Fârâbî'de bilgi, tasavvur ve tasdik olarak ikiye ayrılır. Onun felsefesinde bilginin kesinliği (yakîn) tasavvurî (kavramsal) bilgide değil, tasdikî bilgide söz konusudur. Bir olgu ve durumun, zihinde her nasıl kabul edilmiş ve hakkında her ne düşünülmüşse zihin dışında da öyle olduğuna inanılması olarak tanımlanan yakîn, "A, B'dir." formundaki bir şeyin inanç konusu edilmesiyle, yani tasdik ile başlar. Yakînin ikinci ayağı, bu inancın gerçekliğe uygun olması, yani doğru sıfatını kazanarak "doğru tasdik" olmasıdır. Dolayısıyla yakîn, doğru tasdik üzerinde gerçekleşen ikinci bir inanç olarak tezahür eder. İkinci inanç ile yakînî olarak bilinen doğru tasdikin, bilindiği bu hâl dışındaki bir ihtimalde var olmasının imkânsız olduğunu kavramak kastedilir. Fârâbî'de yargısal bilgi, yani tasdikî bilgilerin farklı sınıfları, yakîn kavramı merkeze alınarak yapılmıştır. Tasdik, yakînî olan ve yakînî olmayan olarak ikiye ayrılır. Yakînî tasdik, bir olay ve olguya ilişkin zihin ile gerçeklik arasında kurulan uygunluk (mutabakat) ilişkisinin asla bozulamayacağının bilinmesidir. Buna göre yakînî tasdik, sofistik bir tartışma karşısında asla çürütülemez.

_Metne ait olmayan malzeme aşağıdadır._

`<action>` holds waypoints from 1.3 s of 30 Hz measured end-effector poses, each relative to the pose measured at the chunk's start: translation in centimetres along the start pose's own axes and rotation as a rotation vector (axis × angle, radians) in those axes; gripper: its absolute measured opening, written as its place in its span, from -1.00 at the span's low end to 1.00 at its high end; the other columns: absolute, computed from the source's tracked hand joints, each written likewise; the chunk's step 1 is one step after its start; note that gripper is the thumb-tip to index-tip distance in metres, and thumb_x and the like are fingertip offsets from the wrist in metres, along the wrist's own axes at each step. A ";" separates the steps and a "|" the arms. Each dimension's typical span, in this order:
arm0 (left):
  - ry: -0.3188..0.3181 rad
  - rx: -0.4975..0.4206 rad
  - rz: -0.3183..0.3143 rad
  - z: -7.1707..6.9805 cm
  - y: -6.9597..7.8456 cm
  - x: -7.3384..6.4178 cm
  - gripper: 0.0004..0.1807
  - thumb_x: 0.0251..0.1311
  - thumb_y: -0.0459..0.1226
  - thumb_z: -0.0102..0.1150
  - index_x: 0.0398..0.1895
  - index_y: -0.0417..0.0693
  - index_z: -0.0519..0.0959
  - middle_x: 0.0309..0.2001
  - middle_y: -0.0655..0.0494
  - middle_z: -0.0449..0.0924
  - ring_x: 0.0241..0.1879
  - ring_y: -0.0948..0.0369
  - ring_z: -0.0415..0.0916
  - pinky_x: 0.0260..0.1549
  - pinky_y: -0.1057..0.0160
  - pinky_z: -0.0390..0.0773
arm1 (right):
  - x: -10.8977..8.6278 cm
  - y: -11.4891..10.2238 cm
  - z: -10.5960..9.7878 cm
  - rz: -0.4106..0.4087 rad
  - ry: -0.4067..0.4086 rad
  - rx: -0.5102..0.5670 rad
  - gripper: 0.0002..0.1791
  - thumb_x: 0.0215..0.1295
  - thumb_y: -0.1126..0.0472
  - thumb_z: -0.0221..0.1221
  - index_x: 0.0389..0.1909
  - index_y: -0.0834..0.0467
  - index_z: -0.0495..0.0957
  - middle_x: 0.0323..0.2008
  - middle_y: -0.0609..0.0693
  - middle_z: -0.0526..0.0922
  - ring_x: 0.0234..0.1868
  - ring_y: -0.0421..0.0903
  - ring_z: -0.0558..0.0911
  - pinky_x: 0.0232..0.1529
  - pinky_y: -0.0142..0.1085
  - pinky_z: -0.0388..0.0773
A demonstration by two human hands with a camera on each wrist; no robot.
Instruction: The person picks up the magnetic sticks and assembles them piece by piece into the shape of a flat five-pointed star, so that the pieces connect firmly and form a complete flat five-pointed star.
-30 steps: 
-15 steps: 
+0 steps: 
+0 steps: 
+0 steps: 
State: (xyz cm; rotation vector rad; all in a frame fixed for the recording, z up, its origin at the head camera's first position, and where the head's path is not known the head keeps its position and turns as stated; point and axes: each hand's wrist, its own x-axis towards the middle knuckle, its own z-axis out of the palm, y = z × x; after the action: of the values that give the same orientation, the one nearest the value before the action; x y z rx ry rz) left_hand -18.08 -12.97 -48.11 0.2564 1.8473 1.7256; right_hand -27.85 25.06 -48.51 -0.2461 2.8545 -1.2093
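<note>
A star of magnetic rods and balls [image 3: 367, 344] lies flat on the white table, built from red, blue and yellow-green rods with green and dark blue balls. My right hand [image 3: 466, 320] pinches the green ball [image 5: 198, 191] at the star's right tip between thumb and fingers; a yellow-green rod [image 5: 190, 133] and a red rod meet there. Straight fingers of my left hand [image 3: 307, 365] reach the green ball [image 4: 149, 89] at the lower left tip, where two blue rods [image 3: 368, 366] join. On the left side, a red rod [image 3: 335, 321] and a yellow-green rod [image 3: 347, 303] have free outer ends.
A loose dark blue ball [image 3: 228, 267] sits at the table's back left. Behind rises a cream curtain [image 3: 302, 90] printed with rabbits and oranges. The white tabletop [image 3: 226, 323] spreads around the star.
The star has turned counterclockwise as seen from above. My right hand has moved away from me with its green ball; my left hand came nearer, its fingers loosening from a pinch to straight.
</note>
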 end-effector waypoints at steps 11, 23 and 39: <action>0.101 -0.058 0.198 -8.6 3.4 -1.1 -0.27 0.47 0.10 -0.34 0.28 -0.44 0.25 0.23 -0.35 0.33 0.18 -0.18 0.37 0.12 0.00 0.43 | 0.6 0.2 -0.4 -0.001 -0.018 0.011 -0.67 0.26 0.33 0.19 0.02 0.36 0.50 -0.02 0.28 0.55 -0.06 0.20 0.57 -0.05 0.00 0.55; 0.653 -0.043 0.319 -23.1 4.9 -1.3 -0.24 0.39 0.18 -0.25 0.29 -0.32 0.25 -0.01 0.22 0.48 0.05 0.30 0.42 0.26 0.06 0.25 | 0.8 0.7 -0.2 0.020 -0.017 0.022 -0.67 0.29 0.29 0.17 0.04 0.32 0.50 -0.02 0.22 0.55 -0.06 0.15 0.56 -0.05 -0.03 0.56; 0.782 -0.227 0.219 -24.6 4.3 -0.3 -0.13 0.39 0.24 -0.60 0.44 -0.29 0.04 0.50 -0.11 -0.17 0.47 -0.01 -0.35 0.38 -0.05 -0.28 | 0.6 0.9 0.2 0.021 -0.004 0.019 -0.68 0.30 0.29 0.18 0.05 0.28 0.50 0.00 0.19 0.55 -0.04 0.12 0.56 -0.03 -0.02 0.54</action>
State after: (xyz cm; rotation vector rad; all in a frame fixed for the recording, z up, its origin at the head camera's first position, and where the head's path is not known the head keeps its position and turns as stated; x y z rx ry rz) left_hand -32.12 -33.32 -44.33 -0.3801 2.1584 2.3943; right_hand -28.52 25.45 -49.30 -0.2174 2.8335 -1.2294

According to Alfārābī, knowledge is divided into two parts, conceptional knowledge (tasawwur) and propositional knowledge (tasdiq). Farabi thinks that certitude, as an epistemological problem, is a subject that belongs to propositional knowledge, not conceptional knowledge. Certitude (yaqin), which is defined as a belief that the comprehension of a particular fact or case in the mind corresponds exactly to the details of its external existence, appears when we believe something in form 'A is B'. That is to say, certitude starts with a propositional statement. The second aspect of certitude is correspondence to reality, that is to say, a proposition's having the attribution of truth, becoming true propositional knowledge. Therefore, certitude apprears as a secondary belief based upon true propositional knowledge and the point is that the comprehensibility of such a belief with any other type of knowledge is impossible When Farabi classified the different types the propositional knowledge, he made the concept of certainty central to his analyses. Propositional knowledge is divided into two parts, certain and uncertain. Certain propositional knowledge is to know that the correspondence between mind and reality is never going to fail. According to this view, refutation propositional knowledge via sophistical argument is absolutely impossible.